Intégrations : du courrier, aux endpoints, aux pare-feux, avec fluidité
Au-delà de la détection, KATA 8.0 se concentre sur une meilleure intégration pour la poursuite des investigations et la réponse :
- Courrier : intégration avec Kaspersky Security for Mail Server (KSMS) pour analyser dynamiquement en sandbox des pièces jointes protégées par mot de passe. Les alertes enrichies en montrent également les actions effectuées (blocage, suppression, etc.).

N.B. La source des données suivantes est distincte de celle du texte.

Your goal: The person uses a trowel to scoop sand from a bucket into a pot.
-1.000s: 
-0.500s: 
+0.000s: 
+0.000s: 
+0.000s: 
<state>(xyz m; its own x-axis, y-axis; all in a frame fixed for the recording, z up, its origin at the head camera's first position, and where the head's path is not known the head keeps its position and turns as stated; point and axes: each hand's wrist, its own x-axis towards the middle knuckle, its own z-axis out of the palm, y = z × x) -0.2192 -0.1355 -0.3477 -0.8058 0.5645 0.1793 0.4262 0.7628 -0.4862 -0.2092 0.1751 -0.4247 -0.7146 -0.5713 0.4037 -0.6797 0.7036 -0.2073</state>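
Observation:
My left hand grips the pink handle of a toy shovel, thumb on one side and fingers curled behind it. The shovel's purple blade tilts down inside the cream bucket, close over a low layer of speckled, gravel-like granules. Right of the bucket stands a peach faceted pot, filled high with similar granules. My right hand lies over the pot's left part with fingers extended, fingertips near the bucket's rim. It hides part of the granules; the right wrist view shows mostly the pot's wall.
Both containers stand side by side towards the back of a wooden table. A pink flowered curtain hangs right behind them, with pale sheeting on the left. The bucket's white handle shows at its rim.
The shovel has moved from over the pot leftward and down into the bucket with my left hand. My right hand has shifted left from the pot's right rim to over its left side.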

- Managed Detection and Response (MDR) : dans les organisations avec MDR, KATA 8.0 fonctionne comme capteur réseau en envoyant une télémétrie vers le cloud MDR. Les analystes peuvent demander du contexte supplémentaire directement via leur interface, favorisant une enquête plus rapide sans aller-retour avec le client.
- Endpoint : support pour l’envoi automatisé de fichiers depuis Kaspersky Endpoint Security (KES) vers le KATA Sandbox, renforçant l’analyse des fichiers suspects détectés sur les machines.
- Réponse réseau : nouveaux connecteurs avec Check Point NGFW pour générer et appliquer en quasi-temps réel des règles de blocage basées sur une activité malveillante détectée.
Ce dernier aspect est crucial dans des environnements sous forte pression opérationnelle : détecter c’est important, mais contenir rapidement réduit considérablement l’impact. Automatiser les blocages tout en conservant une traçabilité permet de combler le « gap » entre détection et mitigation.
Une console unifiée en approche : philosophie OSMP à l’horizon
Kaspersky évoque également son ambition à long terme : migrer KATA vers la Open Single Management Platform (OSMP). L’idée est de proposer une intégration plus fluide avec ses solutions et composants tiers via une seule console web, couvrant NDR, EDR, SIEM, XDR et autres.
Ilya Markelov, responsable de la plateforme unifiée chez Kaspersky, situe cette mise à jour dans une optique d’élargir la visibilité et d’accroître la proactivité, soulignant la synergie entre analytique avancée et intégrations pour des décisions de réponse plus fiables.
Questions fréquentes
Qu’est-ce que le NDR et pourquoi est-il stratégique pour 2026 ?
Le NDR (Network Detection and Response) vise à détecter et répondre aux menaces en surveillant le trafic réseau. Avec l’essor du SaaS, du télétravail et des périmètres flous, le réseau devient un point de vérité essentiel pour repérer intrusions, mouvements latéraux et exfiltrations.
Quels avantages offrent la détection d’anomalies par DNS, HTTP ou Kerberos ?
Elle fournit du contexte par protocole : au lieu d’alerter uniquement sur le volume, elle cible des écarts fréquents lors d’intrusions réelles (abus d’authentification, communications dissimulées, requêtes anormales). L’objectif est d’identifier plus tôt tout en réduisant les faux positifs.
Comment le réanalyse avec PCAP profite-t-il à un SOC ?
Il permet de revoir le trafic historique avec des règles et moteurs à jour, découvrant des indicateurs qui auraient été manqués initialement. Très utile en enquêtes digitales, audits post-incident ou chasse aux menaces.
Comment la connexion avec des pare-feux comme Check Point NGFW améliore-t-elle la réponse ?
Elle transforme la détection en action concrète : en cas d’activité malveillante, il est possible de générer rapidement des règles de blocage, réduisant ainsi le temps d’exposition et le coût opérationnel de la réaction manuelle.